- PROBLEM TO SOLVE: A verbatim reproduction of the following listing is required; omit the pictures.

※

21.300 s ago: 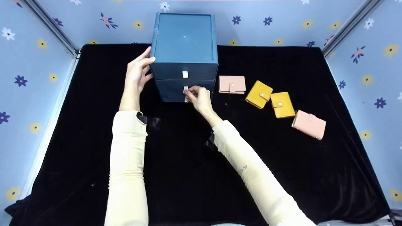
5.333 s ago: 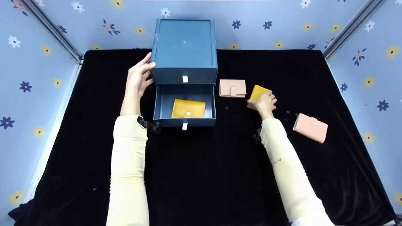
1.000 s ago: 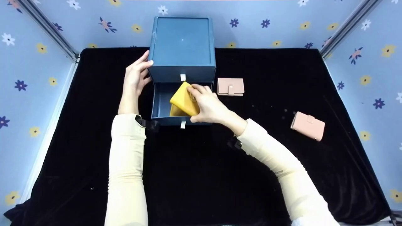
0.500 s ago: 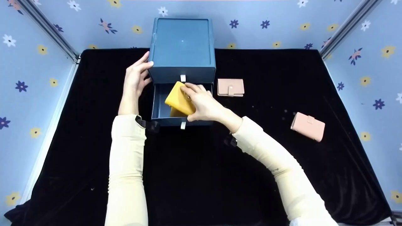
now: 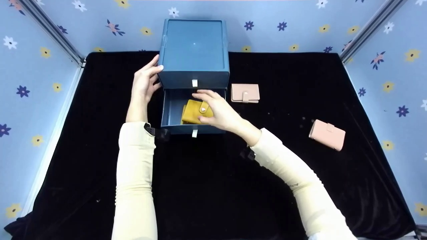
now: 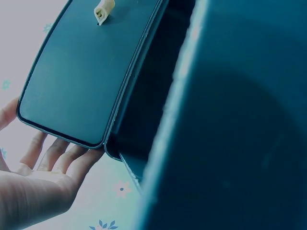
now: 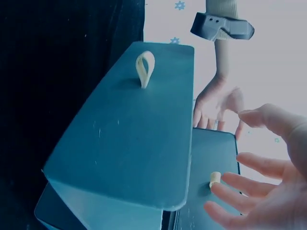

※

- SOLUTION FOR THIS TASK:
21.300 s ago: 
5.333 s ago: 
1.000 s ago: 
0.500 s ago: 
now: 
now: 
now: 

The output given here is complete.